2.3 Geometry optimization

Layout optimization can be used to identify the globally minimum volume structure comprising joints that lie on the original nodal grid. However, lower volume solutions can usually be obtained if the joints are allowed to migrate to other positions. Thus, a geometry optimization step can be used to improve the layout optimization solution by adding joint positions as optimization variables (see He and Gilbert 2015).

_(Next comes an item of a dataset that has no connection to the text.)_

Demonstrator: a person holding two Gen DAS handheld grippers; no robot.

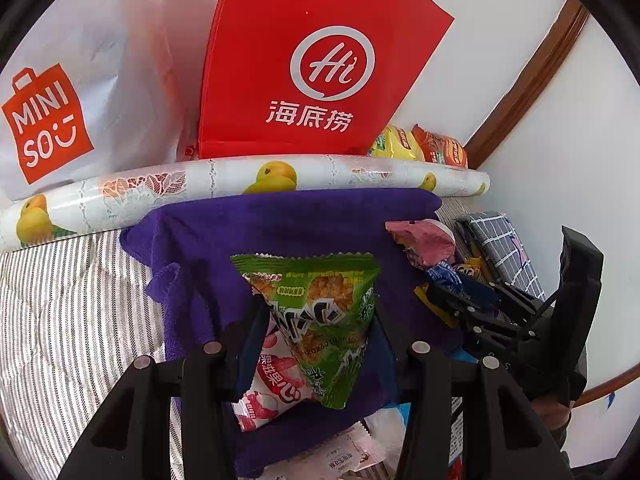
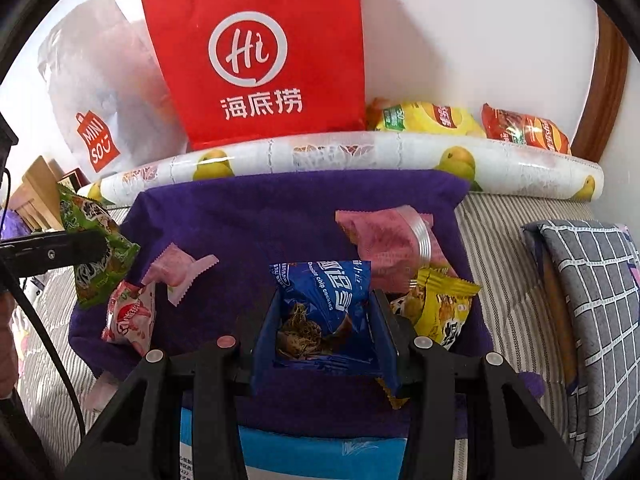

The geometry optimization formulation is very similar to (2e) except that the geometrical coefficients, such as element lengths and direction cosines, are now calculated in the optimization process from new nodal position variables. Thus, objective function (2e) can now be written as:

$$ \underset{\mathbf{a}, \mathbf{q}^{{(k)}}, \mathbf{f}_{\mathrm{s}}^{{(k)}}, \tilde{\mathbf{f}}_{\mathrm{s}}, \mathbf{x}, \mathbf{y}}{\text{minimize}} \tilde{V} = \mathbf{l}^{\mathrm{T}} \mathbf{a} + \mu_{\mathrm{s}} \sum\limits_{j=1}^{n} (\tilde{f}_{\mathrm{s},j}^{x} + \tilde{f}_{\mathrm{s},j}^{y}). $$
(3)

where x = [x1, x2, ... , xn]T and y = [y1, y2, ... , yn]T are vectors containing x and y nodal positions, respectively. Note that the problem is no longer convex, and a globally optimum solution cannot be guaranteed. However, the use of a layout optimization solution as a starting point tends to ensure that high quality solutions can be obtained.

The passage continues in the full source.